Chronique

Au Bord de La Terre Glacée Eowyn Ivey

En cette période neigeuse, quoi de mieux qu’un livre à l’ambiance glacée d’Alaska ? Je vous conseille pour l’occasion une douce lecture signée Eowin Ivey, Au bord de la terre glacée, aux éditions 10/18. 

Cet ouvrage est le second roman de l’écrivaine américaine, qui a reçu plusieurs prix pour son premier roman, The Snow Child. Je n’ai pas encore eu l’occasion de le lire mais il est désormais clairement sur ma wish list! 

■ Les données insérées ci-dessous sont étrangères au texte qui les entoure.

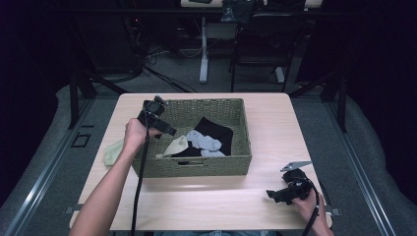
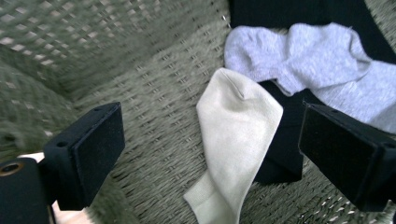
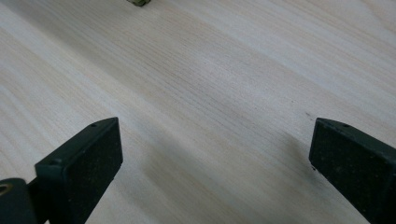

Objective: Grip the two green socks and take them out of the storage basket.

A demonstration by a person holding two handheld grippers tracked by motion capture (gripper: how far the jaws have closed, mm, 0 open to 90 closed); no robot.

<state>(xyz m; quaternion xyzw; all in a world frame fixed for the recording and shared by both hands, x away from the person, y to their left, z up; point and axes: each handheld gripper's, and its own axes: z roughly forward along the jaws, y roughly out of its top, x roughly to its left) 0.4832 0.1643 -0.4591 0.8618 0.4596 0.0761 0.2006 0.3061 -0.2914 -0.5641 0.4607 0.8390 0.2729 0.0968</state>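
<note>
A woven olive basket (image 1: 241, 123) stands mid-table. In it lie a cream sock (image 1: 177, 145), a pale grey sock (image 1: 204, 142) and a black cloth (image 1: 216, 132). My left gripper (image 1: 167, 129) hangs over the basket's left part, tilted down into it. In the left gripper view it (image 2: 212, 128) is open, with the cream sock (image 2: 238, 135) lying below between the jaws, untouched. The grey sock (image 2: 317, 65) and black cloth (image 2: 285, 154) lie just beyond. My right gripper (image 1: 273, 194) rests low at the table's front right, open (image 3: 212, 154) over bare wood.
A pale green sock (image 1: 113, 152) lies on the table (image 1: 275, 128) left of the basket, partly behind the left hand. A basket corner (image 3: 138, 2) shows at the top of the right gripper view. Dark frames, chairs and cables stand beyond the far edge.
</note>
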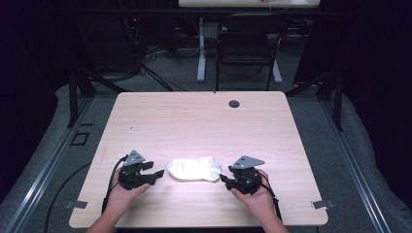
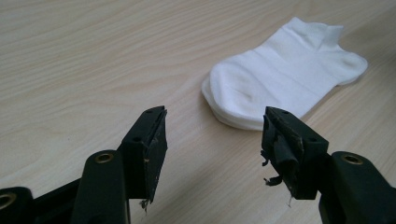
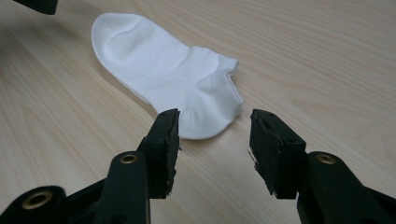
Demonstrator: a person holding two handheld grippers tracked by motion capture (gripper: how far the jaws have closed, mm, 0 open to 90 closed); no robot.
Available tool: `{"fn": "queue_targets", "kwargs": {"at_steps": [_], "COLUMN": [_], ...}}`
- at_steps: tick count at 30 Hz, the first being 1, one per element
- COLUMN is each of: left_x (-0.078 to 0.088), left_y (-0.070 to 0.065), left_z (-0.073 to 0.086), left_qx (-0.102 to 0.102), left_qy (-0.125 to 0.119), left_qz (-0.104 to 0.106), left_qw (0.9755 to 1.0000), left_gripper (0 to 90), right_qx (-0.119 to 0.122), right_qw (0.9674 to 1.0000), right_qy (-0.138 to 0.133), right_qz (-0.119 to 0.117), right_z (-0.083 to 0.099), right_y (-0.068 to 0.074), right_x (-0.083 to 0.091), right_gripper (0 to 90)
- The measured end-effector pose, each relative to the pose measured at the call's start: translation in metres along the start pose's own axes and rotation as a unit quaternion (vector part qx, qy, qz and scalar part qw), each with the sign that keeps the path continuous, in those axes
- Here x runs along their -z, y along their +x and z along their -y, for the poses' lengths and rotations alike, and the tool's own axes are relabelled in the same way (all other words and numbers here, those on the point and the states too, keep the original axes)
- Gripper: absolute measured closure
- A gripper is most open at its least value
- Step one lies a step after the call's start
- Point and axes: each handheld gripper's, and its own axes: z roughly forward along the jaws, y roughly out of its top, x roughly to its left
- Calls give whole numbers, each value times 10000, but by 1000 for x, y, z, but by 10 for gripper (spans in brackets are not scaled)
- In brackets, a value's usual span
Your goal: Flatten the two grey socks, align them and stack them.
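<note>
Sock lies flat on the table near the person's edge, between the two grippers, toe toward the left one and cuff toward the right. Left gripper and right gripper each face an end with jaws apart and empty, just short of the fabric, probably so both ends can be gripped together.

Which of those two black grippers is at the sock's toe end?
The left gripper: it faces the white sock's rounded toe; the right gripper faces its cuffed heel end.
</note>
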Motion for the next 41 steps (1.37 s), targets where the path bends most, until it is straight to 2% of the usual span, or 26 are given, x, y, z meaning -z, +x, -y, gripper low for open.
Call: {"fn": "queue_targets", "kwargs": {"at_steps": [3,7,12,20,26,30,33,41], "left_x": [3,1,-3,-7,-9,-12,-14,-16], "left_y": [2,8,17,26,27,27,27,26], "left_z": [3,7,7,6,6,5,5,4], "left_qx": [-31,50,164,258,298,210,219,149], "left_qy": [23,23,-3,25,49,93,127,120], "left_qz": [-30,-71,-223,-278,-241,-232,-208,-277], "left_qw": [10000,10000,9996,9993,9993,9995,9995,9994], "left_gripper": [406,406,406,410,411,410,410,407], "right_qx": [-26,-59,23,-39,-207,-241,-241,-301], "right_qw": [10000,10000,9999,9996,9992,9991,9991,9989], "right_qy": [-1,29,77,221,241,230,254,283], "right_qz": [60,68,-93,149,247,252,253,234], "right_z": [4,10,17,24,25,25,25,25], "right_y": [-2,-6,-13,-23,-30,-31,-31,-32], "right_x": [2,1,-5,-14,-16,-18,-20,-22], "right_gripper": [522,532,549,510,498,498,497,495]}}
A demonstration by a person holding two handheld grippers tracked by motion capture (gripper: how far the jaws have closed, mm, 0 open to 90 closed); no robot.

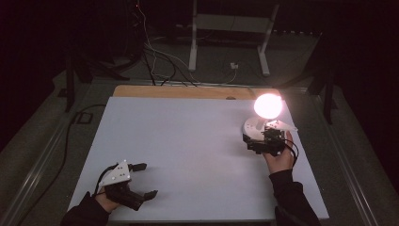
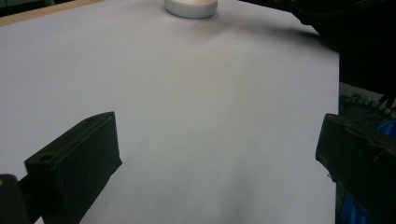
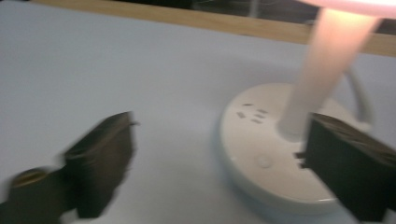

Dans Au bord de la terre glacée, nous partons recueillir le récit du Colonel Allen Forrester, envoyé explorer et cartographier les mystérieuses terres inhospitalières d’Alaska dans les années 1880. En parallèle est présenté le récit de sa femme Sophie, qui, si elle souhaitait initialement découvrir les beauté de ce monde de glace, va finalement devoir rester à Vancouver du fait de sa grossesse. 

Au début du roman apparaît ainsi une certaine opposition entre la vie d’explorateur mouvementée et dangereuse du colonel et celle de sa femme qui semble tout d’abord bien statique. Mais le personnage de Sophie évolue beaucoup au cours du récit. Elle prend goût à un art qui surprend son entourage et lui amène bien des critiques : la photographie. C’est par ce biais qu’elle va tenter d’immortaliser les beautés de la nature. 

Je n’oserais vous en dire trop pour ne pas spoiler le récit, mais si les 2 personnages évoluent dans des mondes radicalement différents, ils se retrouvent parfois face à des situations d’une déconcertante similitude, ce qui participe à l’ambiance fantastique au récit… 

Des terres d’alaska et des rives de la wolverine émane une aura intrigante et surnaturelle qui s’accroît au cours du périple du colonel Allen. Au fil des pages sont distillées diverses évocations du monde des esprits, et naissent des personnages étranges: shaman aux allures de noir corbeau, ou jeune femme à l’amant transformé en loutre… 

L’un des fils conducteurs du livre réside également en une ode à la nature. Les deux personnages s’émerveillent face à elle, que cela soit devant les premiers jours d’un oisillon, ou devant la grandeur et les dangers des paysages neigeux d’Alaska. Au fil des pages, l’aspect insaisissable et inhospitalier de ces lieux est magnifiquement conté.

En réalité, le récit se présente sous la forme d’entrées des journaux intimes du colonel et de Sophie, ponctuée d’une correspondance plus récente, située bien plus tard que l’épopée du colonel, entre un descendant de la famille  Forrester et le conservateur du musée d’Alaska à qui il a envoyé les précieux journaux en espérant qu’ils les intègre à sa collection. Les textes sont ainsi parfois entrecoupés par des illustrations ou coupures de journaux qui relatent l’épopée du colonel. C’est une stratégie d’écriture très intéressante, qui amène une réelle dynamique au récit. Cet aspect force également la réflexion, car on y voit l’évolution de ces terres sauvages et préservées, qui changent progressivement et se modernisent.

En conclusion, c’est un livre plein de douceur qui appelle à apprécier les beautés et la richesse de la nature. A noter également cette superbe couverture qui m’a tout de suite attirée à la librairie.